The cleanest big mover of the week was the Rayquaza V alternate full art from 2021's Evolving Skies, card 194/203, the beloved shot of the serpent coiling through the sky behind its trainer. The TCGPlayer holofoil market reads $506.26 as of today, up from around $383 a couple of weeks ago. That is roughly a 32% move, or about $120 in real dollars, on a card that was already expensive. It was not alone: the Rayquaza VMAX secret alt from the same set pushed 12% higher to over $1,000 in the same window, so this is Rayquaza-wide demand, not a single-card blip.
The catalyst is two-sided and easy to describe honestly. First, Evolving Skies is one of the most heavily chased modern sets ever printed, it has been retired for a while, and sealed product has been drying up, so every alt art in it is on a slow supply grind with no reprint valve. Second, the calendar. English Pitch Black, headlined by Mega Darkrai ex, drops July 17, and Storm Emeralda with Mega Rayquaza follows on July 31. When a new set puts a marquee Pokemon back in the spotlight, collectors go hunting for that Pokemon's best older cards, and the Evolving Skies alt art is the single most iconic modern Rayquaza there is. That anticipation is pulling demand forward into a set that already had a scarcity problem.

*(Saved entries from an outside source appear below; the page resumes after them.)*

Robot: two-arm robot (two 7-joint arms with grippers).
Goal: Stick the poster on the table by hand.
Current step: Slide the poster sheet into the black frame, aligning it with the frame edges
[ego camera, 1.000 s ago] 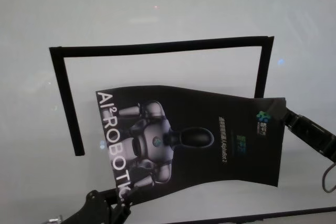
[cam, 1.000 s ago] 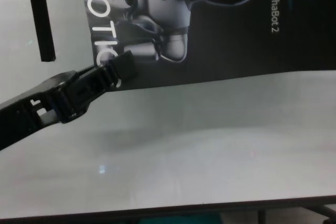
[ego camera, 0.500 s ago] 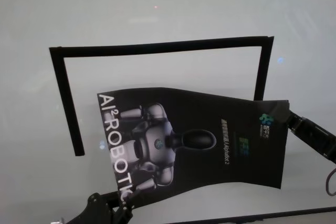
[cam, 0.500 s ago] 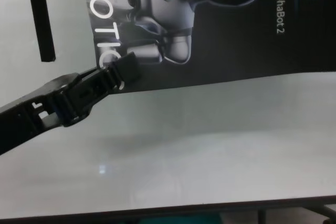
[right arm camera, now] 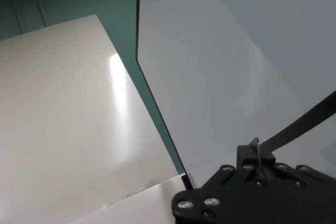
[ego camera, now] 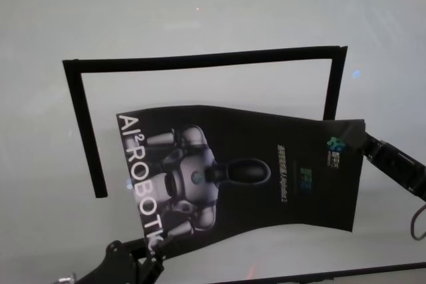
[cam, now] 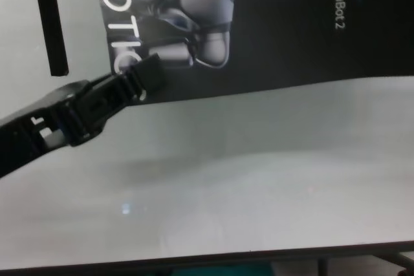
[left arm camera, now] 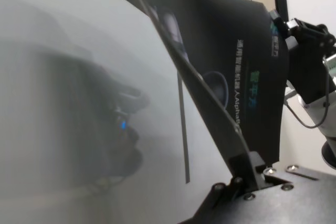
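Both grippers clamped on flexible black robot-print poster [ego camera: 266, 171]: left gripper [cam: 147, 77] near corner, right gripper [ego camera: 357, 139] far corner. Keep taut, lower square inside black tape frame [ego camera: 200, 60] on glossy white table [ego camera: 213, 11].

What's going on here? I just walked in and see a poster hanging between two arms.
The robot is holding the poster over the white table with both arms. The left gripper pinches its near left corner by the big white lettering, and the right gripper pinches the far right corner. The sheet sags and curves between them, not yet laid flat. It overlaps the near part of a black tape outline marked on the table.
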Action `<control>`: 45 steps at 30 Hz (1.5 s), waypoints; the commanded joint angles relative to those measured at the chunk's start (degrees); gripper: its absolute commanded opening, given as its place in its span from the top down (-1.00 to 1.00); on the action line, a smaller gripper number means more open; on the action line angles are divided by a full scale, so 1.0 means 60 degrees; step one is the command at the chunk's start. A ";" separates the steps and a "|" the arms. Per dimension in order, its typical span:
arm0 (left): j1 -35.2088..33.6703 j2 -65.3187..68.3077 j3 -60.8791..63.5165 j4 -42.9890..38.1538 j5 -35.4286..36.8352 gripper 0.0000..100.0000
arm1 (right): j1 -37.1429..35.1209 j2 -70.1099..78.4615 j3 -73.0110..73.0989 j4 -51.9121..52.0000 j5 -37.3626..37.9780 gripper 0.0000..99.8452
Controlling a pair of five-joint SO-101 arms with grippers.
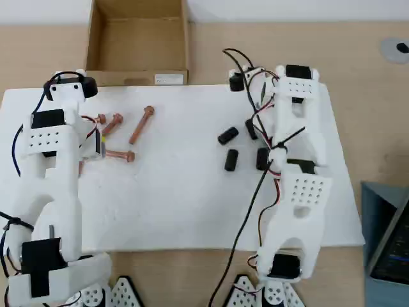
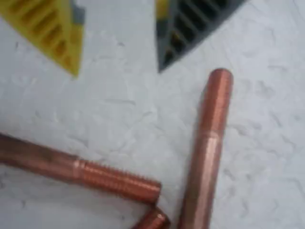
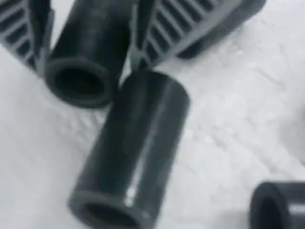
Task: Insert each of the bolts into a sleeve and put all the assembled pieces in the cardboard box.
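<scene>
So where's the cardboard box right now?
In the high view the cardboard box sits just past the white mat's far edge, on the robot's left, nearest the copper bolts.

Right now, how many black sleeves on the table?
4 sleeves: one and one clear on the white board; two partly behind the right arm's cables. That arm may hide more.

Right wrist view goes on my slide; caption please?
Right gripper around a black sleeve on white foam, another sleeve beside it.
</scene>
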 commanded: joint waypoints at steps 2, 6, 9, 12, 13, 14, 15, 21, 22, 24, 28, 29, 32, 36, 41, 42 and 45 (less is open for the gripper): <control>-0.0044 -0.0037 -0.0513 0.0044 -0.0044 0.76 | 0.0051 0.0564 0.0022 -0.0249 0.0059 0.99; -0.0044 -0.0095 -0.0513 0.0088 -0.0044 0.76 | 0.0007 0.0432 -0.0154 -0.0161 0.0000 0.98; -0.0044 -0.0110 -0.0513 0.0088 -0.0044 0.76 | -0.0007 -0.0051 -0.0608 0.0147 0.0000 0.98; -0.0044 -0.0110 -0.0513 0.0088 -0.0015 0.76 | -0.0007 -0.0667 -0.1136 0.0527 -0.0015 0.98; -0.0044 -0.0110 -0.0513 0.0103 0.0000 0.76 | -0.0007 -0.0886 -0.1311 0.0689 -0.0015 0.98; -0.0044 -0.0110 -0.0513 0.0103 0.0000 0.76 | -0.0007 -0.1092 -0.1458 0.0864 -0.0015 0.98; -0.0044 -0.0110 -0.0513 0.0103 0.0000 0.76 | -0.0007 -0.1311 -0.1604 0.1040 -0.0015 0.98; -0.0044 -0.0125 -0.0498 0.0132 0.0015 0.77 | -0.0007 -0.2894 -0.1956 0.1788 -0.0484 0.98; -0.0044 -0.0125 -0.0527 0.0278 0.0015 0.77 | -0.0007 -0.3216 -0.1912 0.1861 -0.0571 0.98; -0.0044 -0.0125 -0.0718 0.0718 0.0015 0.77 | -0.0007 -0.3817 -0.1766 0.1890 -0.0762 0.98; -0.0044 -0.0125 -0.1289 0.1495 0.0015 0.77 | -0.0007 -0.5399 -0.0623 0.1905 -0.0835 0.98; -0.0044 -0.0125 -0.1495 0.1685 0.0015 0.77 | -0.0007 -0.5868 -0.0198 0.1905 -0.0835 0.98; -0.0029 -0.0125 -0.2198 0.2227 0.0015 0.77 | -0.0007 -0.7319 0.1297 0.1890 -0.0967 0.98; 0.0308 -0.0066 -0.3150 0.2945 0.0015 0.77 | 0.0051 -0.9253 0.3538 0.1861 -0.1568 0.98; 0.1363 -0.0037 -0.4103 0.3473 0.0015 0.77 | 0.0066 -1.1553 0.6352 0.1700 -0.2183 0.98; 0.1553 -0.0022 -0.4249 0.3458 0.0015 0.77 | 0.0066 -1.1993 0.6908 0.1626 -0.2227 0.98; 0.2022 0.0125 -0.4674 0.3414 0.0015 0.77 | 0.0066 -1.3385 0.8520 0.1231 -0.2227 0.98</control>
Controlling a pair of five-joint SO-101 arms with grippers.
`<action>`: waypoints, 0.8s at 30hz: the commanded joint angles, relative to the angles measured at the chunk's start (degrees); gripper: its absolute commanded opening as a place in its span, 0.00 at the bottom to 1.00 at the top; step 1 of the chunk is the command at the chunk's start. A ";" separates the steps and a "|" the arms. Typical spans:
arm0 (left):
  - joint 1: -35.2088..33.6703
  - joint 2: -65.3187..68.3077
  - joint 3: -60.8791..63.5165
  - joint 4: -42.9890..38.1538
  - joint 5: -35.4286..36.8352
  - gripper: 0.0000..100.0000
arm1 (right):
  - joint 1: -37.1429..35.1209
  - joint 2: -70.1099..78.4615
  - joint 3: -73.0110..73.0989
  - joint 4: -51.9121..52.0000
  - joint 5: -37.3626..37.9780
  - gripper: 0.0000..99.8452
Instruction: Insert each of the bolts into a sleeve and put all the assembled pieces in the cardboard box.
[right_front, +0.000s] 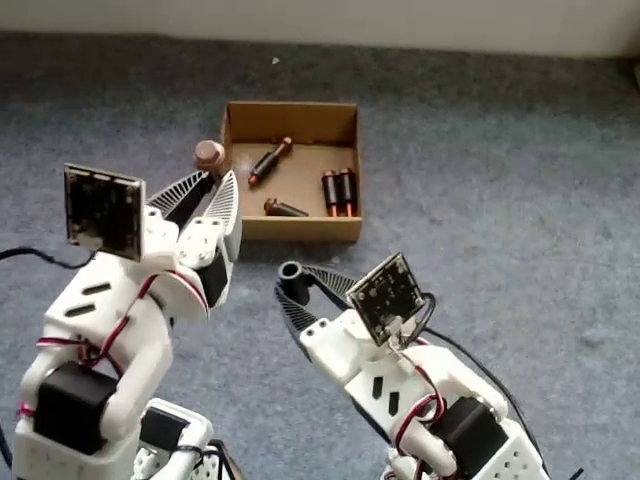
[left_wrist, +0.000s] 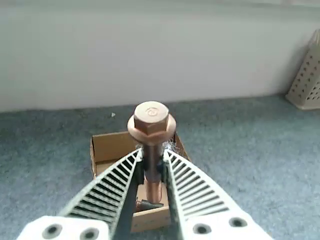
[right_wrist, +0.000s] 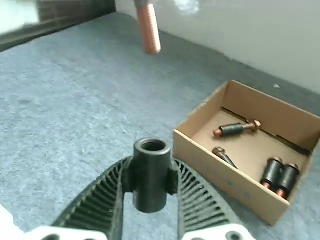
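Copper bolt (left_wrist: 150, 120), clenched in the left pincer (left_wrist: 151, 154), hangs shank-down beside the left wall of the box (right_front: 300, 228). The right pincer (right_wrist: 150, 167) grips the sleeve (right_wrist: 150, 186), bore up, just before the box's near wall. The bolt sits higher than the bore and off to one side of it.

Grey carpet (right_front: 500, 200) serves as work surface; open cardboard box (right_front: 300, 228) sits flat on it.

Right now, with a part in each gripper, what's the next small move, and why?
Probably swing the bolt in the left gripper over the sleeve in the right gripper, lining its shank up with the open bore; both are gripped but apart.
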 joint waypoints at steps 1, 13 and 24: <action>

Is it sustainable? Partly, and the grading grid tells you where the value actually is. PriceCharting has the raw at $462.98, the Grade 9 at $550, the Grade 9.5 at $605, and the PSA 10 at $1,516. That Grade 9 barely clears raw, which is the same PSA 9 tax we keep hammering: a 9 on this card is close to a wash once fees land, and the whole return lives in the 10, which pays roughly triple raw. Evolving Skies alt arts are known for holo scratching and centering drift straight from the pack, so the raw-to-10 rate is lower than the art's beauty suggests. On a $1,000-plus swing between a 9 and a 10, knowing exactly where the strongest graded buyers are before you ship is the difference between a good flip and a mediocre one.
Flipper's angle: this is buying into strength, not catching something early, and that is fine as long as you know it. The supply grind is real and the set-launch tailwind is real, so a clean copy held or graded into the Storm Emeralda window has a reasonable case. The risk is timing. Set-anticipation demand often peaks around the launch and then rotates to the shiny new Mega Rayquaza cards once people can actually pull them, so the raw price could give back some of this run after July 31. Watch eBay sold depth, not asking prices. Steady clears above $500 mean the demand has legs. Listings stacking unsold means the anticipation got ahead of itself.

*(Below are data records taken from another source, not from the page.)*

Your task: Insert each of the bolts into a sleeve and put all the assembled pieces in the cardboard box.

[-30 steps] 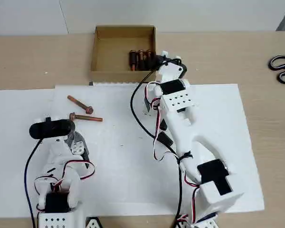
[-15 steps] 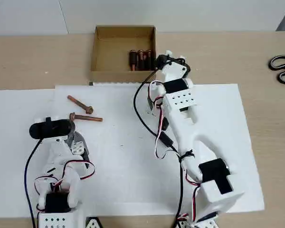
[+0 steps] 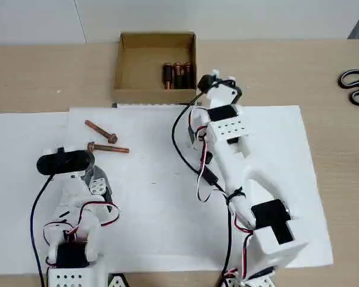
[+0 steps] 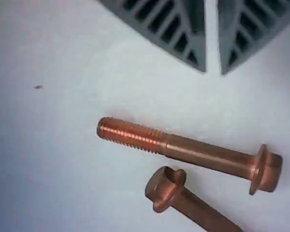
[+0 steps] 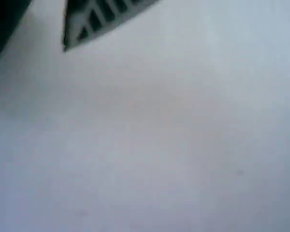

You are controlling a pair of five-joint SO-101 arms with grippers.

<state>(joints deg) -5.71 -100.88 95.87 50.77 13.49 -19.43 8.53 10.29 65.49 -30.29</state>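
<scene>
The cardboard box (image 3: 131,66) stands at the far middle of the table, with three sleeved bolts (image 3: 178,74) side by side against its right wall. Two bare copper bolts (image 3: 101,131) (image 3: 108,147) lie on the white paper left of centre. In the left wrist view they are one whole bolt (image 4: 193,152) and the head end of the other (image 4: 166,188). My left gripper (image 4: 211,53) (image 3: 94,175) rests just short of them, its jaws a narrow slit apart and holding nothing. My right gripper (image 3: 194,127) hangs over the paper, just in front of the box's near right corner.
White paper (image 3: 275,131) covers most of the table in front of the box. Black-handled scissors (image 3: 356,85) lie at the far right edge. The right arm stretches from the near right toward the box, with wires looping on its left side.
My right arm has drawn back from over the box's right side, toward the near right. The left arm and the loose bolts have not moved.
</scene>
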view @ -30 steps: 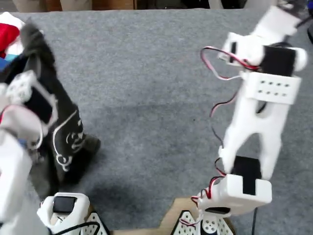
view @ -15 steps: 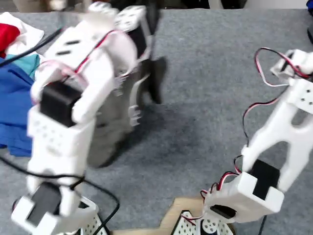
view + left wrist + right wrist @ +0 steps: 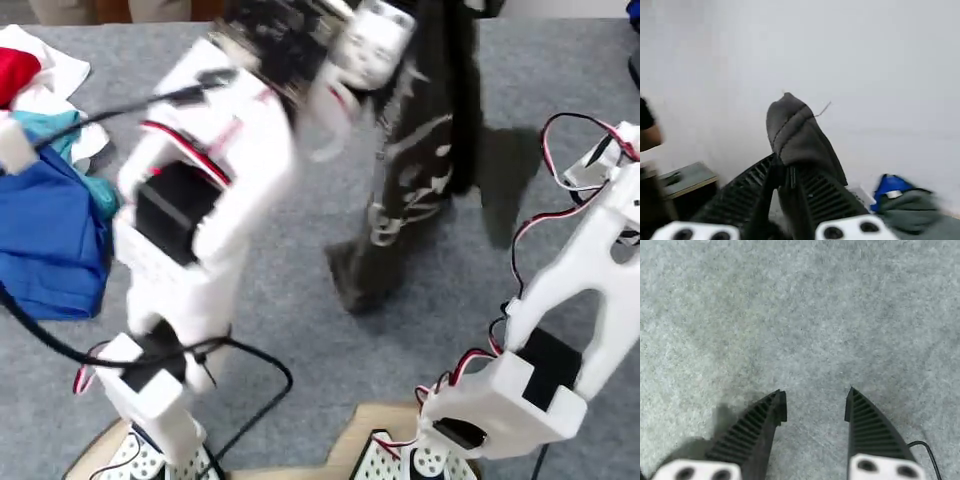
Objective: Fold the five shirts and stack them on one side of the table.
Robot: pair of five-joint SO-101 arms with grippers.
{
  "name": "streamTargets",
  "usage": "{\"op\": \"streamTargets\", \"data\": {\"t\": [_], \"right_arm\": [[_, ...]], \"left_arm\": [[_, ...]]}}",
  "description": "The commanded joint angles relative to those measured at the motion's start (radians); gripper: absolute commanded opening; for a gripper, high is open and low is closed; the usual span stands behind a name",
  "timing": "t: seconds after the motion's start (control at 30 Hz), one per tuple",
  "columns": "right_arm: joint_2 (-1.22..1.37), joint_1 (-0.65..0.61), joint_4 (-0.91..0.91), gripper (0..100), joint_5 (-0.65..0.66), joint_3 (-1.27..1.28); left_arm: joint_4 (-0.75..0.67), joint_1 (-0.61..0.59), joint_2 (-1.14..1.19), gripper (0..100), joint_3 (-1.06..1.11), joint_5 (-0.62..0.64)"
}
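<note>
We list first the grey table (image 3: 560,90), which carries everything else. Next, the left arm (image 3: 200,200), raised high over the table's left half and slanting toward the far middle. Next, the right arm (image 3: 570,290), standing at the right edge. Next, the dark shirt (image 3: 420,170) with pale printed lines, hanging lengthwise over the far middle of the table, its lower end down by the surface; we cannot tell whether it touches. Next, the blue shirt (image 3: 45,235), lying crumpled at the left edge, with a teal shirt (image 3: 60,125) just behind it and touching it, then a white shirt (image 3: 50,70) and a red shirt (image 3: 15,70) heaped at the far left corner. Last, the left gripper (image 3: 787,172), clamped on a bunched fold of the dark shirt, and the right gripper (image 3: 815,400), fingers apart, held over bare table with nothing between them.
</note>
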Motion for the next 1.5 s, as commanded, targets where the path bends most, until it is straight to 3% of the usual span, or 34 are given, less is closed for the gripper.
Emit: {"op": "streamTargets", "data": {"t": [0.0,0.2,0.4,0.63,0.87,1.13,1.27,1.47], "right_arm": [[-0.007,-0.085,0.002,20.0,0.0,-0.001],[-0.002,-0.289,0.002,20.0,-0.005,-0.002],[-0.002,-0.476,-0.023,20.0,-0.002,-0.001],[-0.001,-0.661,-0.023,19.9,0.005,0.016],[-0.01,-0.903,0.017,19.9,0.203,0.113],[-0.002,-1.205,0.014,19.9,0.285,0.205],[-0.001,-1.339,-0.066,19.9,0.285,0.213],[0.047,-1.438,-0.295,19.9,0.278,0.214]], "left_arm": [[0.049,-0.164,-0.004,2,-0.04,0.054],[0.408,-0.344,0.012,2,-0.006,0.241],[0.624,-0.462,0.039,2,0.129,0.265],[0.628,-0.658,0.134,2,0.313,0.265],[0.628,-0.792,0.28,2,0.388,0.259],[0.626,-0.914,0.39,2,0.381,0.258],[0.568,-0.979,0.421,2,0.388,0.258],[0.549,-1.034,0.47,2,0.39,0.258]]}}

What both moves tell you about this week's market
Two cards, two ends of the same era. Mega Gengar ex is a record-setting SIR you can still pull today, hot because of a headline sale, but capped on the graded side by the pop growth every in-print card carries. Rayquaza V is a retired alt art that scarcity plus a set launch is grinding upward, where the raw is the easy part and the PSA 10 is the prize. The Mega Evolution wave is lifting both the newest cards and the classics, which is exactly what you would expect when the Pokemon Company puts Mega mechanics back at the center of the game.

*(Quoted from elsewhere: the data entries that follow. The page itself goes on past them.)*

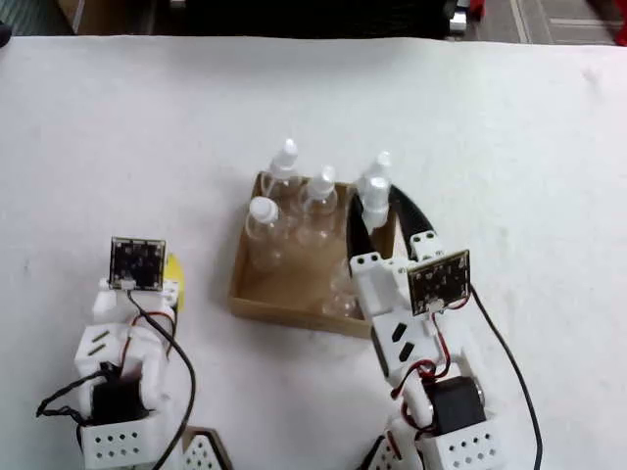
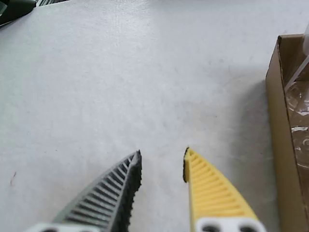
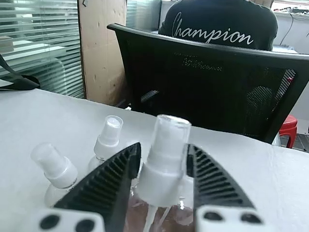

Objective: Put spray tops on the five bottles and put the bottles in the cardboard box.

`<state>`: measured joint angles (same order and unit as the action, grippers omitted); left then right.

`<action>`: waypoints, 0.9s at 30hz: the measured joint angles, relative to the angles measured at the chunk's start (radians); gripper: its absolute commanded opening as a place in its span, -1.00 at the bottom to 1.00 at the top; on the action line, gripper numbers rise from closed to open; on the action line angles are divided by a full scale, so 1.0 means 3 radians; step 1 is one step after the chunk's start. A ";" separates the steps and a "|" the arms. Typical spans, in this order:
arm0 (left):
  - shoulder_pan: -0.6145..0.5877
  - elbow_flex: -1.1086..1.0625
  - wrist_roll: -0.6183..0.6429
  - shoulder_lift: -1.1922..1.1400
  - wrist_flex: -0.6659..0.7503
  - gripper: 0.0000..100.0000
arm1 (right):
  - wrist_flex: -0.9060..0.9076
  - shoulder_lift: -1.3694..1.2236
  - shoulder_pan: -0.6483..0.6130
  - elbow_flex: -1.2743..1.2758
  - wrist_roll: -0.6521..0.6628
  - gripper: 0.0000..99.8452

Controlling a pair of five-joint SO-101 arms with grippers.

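The cardboard box sits mid-table with several clear bottles in it, each with a white spray top, such as those at the far side and the left. My right gripper is at the box's right far corner, black fingers shut on the white spray top of an upright bottle. Two other capped bottles stand just beyond it. My left gripper is open over bare table left of the box, with one grey and one yellow finger.
The white table is bare to the left of and beyond the box. A black mesh chair stands past the table's far edge. A clear shape lies in the box's near right corner.
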<state>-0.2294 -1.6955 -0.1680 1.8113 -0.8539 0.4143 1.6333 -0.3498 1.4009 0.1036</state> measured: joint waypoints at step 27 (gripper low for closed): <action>0.0000 0.0000 0.0000 0.0000 0.0000 -0.72 | 0.0358 0.0000 0.0097 -0.0010 0.0000 -0.59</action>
<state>-0.2294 -1.6955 -0.1680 1.8113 -0.8539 0.5217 1.6333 -0.3207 1.3978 0.1036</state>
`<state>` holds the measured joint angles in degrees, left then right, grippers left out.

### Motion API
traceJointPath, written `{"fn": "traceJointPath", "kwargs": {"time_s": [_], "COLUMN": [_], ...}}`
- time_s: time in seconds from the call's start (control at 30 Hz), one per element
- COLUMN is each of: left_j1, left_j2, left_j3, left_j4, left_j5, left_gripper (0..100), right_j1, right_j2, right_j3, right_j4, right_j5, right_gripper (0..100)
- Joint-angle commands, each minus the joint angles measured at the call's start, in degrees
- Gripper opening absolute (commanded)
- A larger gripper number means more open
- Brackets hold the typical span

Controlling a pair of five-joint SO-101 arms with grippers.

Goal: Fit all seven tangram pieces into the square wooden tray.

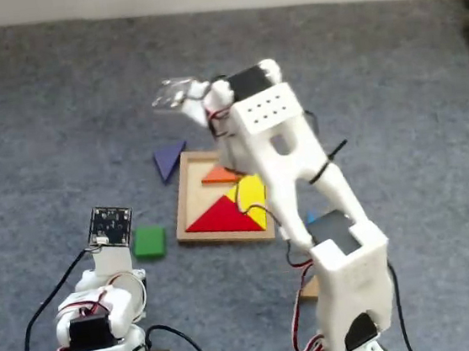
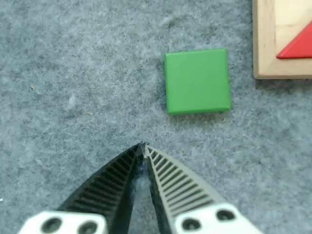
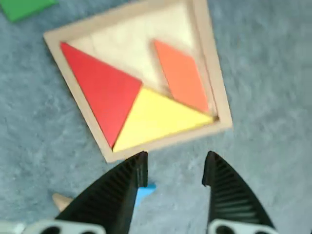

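While splayed and empty, right gripper (image 3: 175, 156) above the square wooden tray (image 3: 208, 63): three of seven seated.
Left gripper (image 2: 142, 146) clenched on nothing near the green wooden square (image 2: 197, 81); large red triangle (image 3: 102, 92), yellow triangle (image 3: 151, 117) and orange parallelogram (image 3: 180, 75) in; green square, purple triangle (image 1: 167, 159) and small blue piece (image 3: 145, 191) out on grey carpet (image 1: 59, 119).

The left arm (image 1: 95, 327) sits folded at 7 o'clock, the left claw (image 2: 142, 147) pointing down, tips pressed together. The right arm (image 1: 296, 156) stretches from 5 o'clock toward 11 o'clock, the right claw (image 3: 175, 168) spread apart.
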<state>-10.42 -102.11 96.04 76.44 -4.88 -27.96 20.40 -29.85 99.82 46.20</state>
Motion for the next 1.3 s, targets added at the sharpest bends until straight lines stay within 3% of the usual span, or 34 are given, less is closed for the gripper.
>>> {"fn": "traceJointPath", "kwargs": {"time_s": [0.0, 0.27, 0.67, 0.9, 1.27], "left_j1": [-1.1, -1.1, -1.1, -1.1, -1.1], "left_j2": [-1.98, -1.98, -1.98, -1.98, -1.98], "left_j3": [1.19, 1.19, 1.19, 1.19, 1.19], "left_j4": [0.35, 0.35, 0.35, 0.35, 0.35], "left_j5": [-0.09, -0.09, -0.09, -0.09, -0.09], "left_gripper": [1, 1, 1, 1, 1], "right_j1": [2.07, 2.42, 3.91, 9.71, 9.89], "right_j2": [-11.21, -31.96, -51.12, -51.12, -46.11], "right_j3": [7.6, 35.82, 76.0, 81.1, 82.77], "right_j4": [1.19, -2.77, -31.87, -39.25, -39.16], "right_j5": [-3.78, -17.05, -37.71, -39.47, -39.74], "right_gripper": [18.1, 18.1, 18.1, 18.1, 18.1]}}
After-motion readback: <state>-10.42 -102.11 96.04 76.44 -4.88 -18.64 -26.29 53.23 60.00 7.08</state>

The concrete action this week is to respect the difference between an in-print card and a retired one before you grade anything. On Mega Gengar, the growing population is working against your slab, so the raw flip or a genuine 10 gamble are the only real plays. On Rayquaza, the fixed supply is working for your slab, but only at the 10, and the launch calendar sets your clock. Run either copy through Flipr's profit calculator using the live market comp, not the lagging blended average, and be honest about whether your surface earns the grade. When a card is hot because someone paid a record for a perfect copy, the question is never whether it went up. It is whether the next ordinary copy finds a buyer at the new number.